TO DO: Below are the records; locate each line with the word "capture" and copy it.

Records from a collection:
---

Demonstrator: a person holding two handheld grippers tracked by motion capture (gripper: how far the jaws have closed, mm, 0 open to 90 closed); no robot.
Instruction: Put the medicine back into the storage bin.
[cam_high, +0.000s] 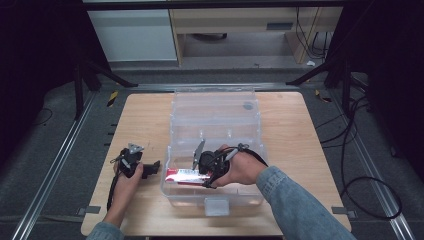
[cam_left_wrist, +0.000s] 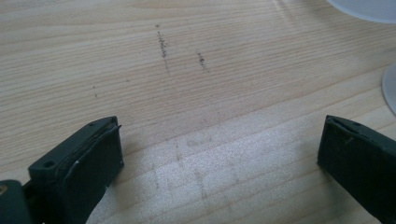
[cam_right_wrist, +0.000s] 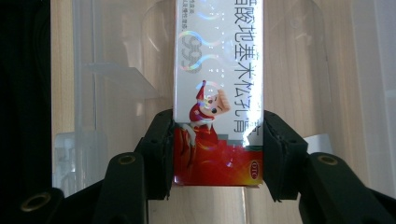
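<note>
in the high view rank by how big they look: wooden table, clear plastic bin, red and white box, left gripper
1. wooden table
2. clear plastic bin
3. red and white box and left gripper: look alike in size, and the box is partly hidden, so unranked.

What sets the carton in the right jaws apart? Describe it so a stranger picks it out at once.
Start at the wooden table and the clear plastic bin on it. In the bin's near part the right gripper is clamped on a long, slim carton. It is glossy white with a red end, dark printed characters and a cartoon figure.

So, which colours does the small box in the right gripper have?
The box is silvery white above and red below, clearest in the right gripper view.
</note>
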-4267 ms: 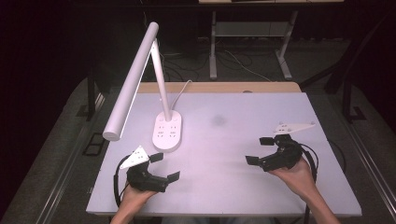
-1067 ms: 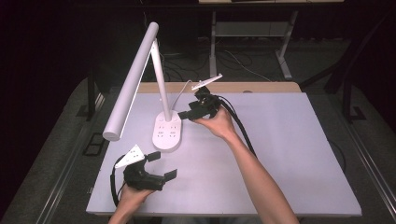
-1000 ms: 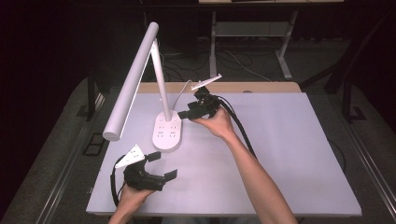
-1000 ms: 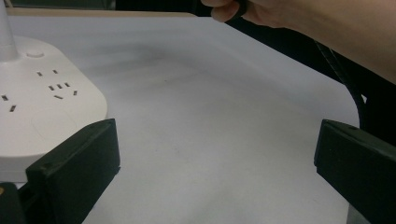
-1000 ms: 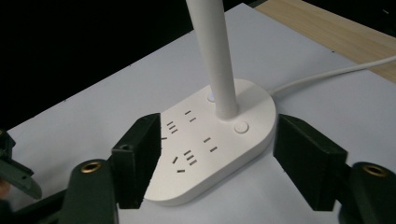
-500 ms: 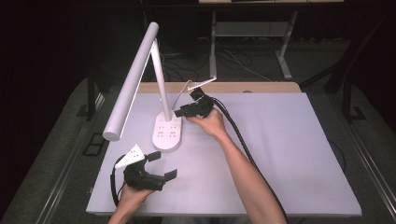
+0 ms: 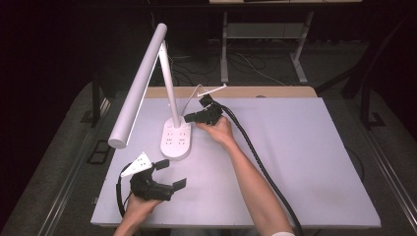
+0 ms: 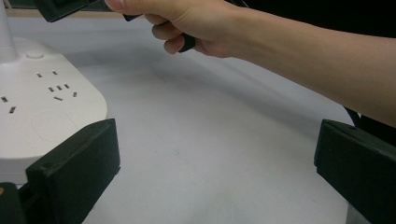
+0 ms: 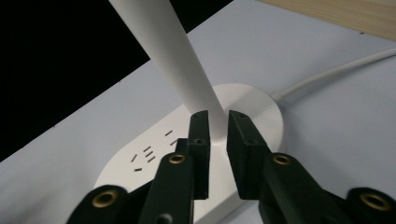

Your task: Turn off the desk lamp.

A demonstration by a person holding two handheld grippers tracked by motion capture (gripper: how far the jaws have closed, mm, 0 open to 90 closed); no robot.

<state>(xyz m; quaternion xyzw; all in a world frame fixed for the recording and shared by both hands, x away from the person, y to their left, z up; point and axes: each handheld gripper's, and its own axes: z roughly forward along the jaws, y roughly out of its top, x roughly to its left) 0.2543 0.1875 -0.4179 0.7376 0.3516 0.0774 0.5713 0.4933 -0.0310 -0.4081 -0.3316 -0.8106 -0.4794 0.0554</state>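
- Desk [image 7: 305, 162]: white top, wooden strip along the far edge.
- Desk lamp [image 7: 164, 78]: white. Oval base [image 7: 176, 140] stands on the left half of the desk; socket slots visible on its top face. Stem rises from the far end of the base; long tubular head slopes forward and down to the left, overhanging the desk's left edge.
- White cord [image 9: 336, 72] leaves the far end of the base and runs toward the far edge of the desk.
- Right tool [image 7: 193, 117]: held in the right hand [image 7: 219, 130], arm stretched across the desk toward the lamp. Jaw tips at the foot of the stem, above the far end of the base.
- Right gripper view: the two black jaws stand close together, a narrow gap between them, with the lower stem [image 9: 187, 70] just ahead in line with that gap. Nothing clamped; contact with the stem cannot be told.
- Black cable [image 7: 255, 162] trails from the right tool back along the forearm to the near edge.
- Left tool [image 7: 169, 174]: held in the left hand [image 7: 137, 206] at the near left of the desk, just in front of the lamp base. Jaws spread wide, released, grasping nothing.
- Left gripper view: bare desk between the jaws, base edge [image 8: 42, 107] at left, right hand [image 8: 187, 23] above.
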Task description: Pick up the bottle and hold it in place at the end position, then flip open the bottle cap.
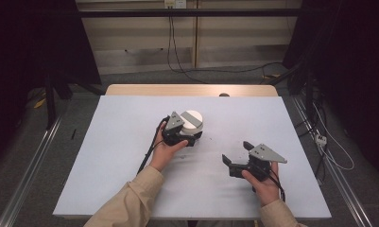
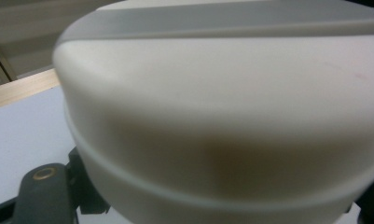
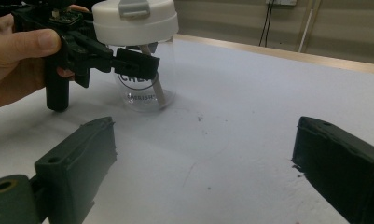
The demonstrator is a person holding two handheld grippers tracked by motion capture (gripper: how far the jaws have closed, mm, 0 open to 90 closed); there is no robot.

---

TASK ANSWER:
Demonstrator: a person holding two handheld grippers tracked by motion capture (gripper: how far the jaws have closed, mm, 0 open to 90 closed); no robot.
A demonstration by a person holding two handheld grippers tracked by motion capture (gripper: how far the jaws have closed, mm, 0 open to 90 closed); no robot.
The demonstrator is a person holding two handheld grippers tracked by motion capture (gripper: how far the jaws have closed, mm, 0 open to 90 closed); there is no robot.

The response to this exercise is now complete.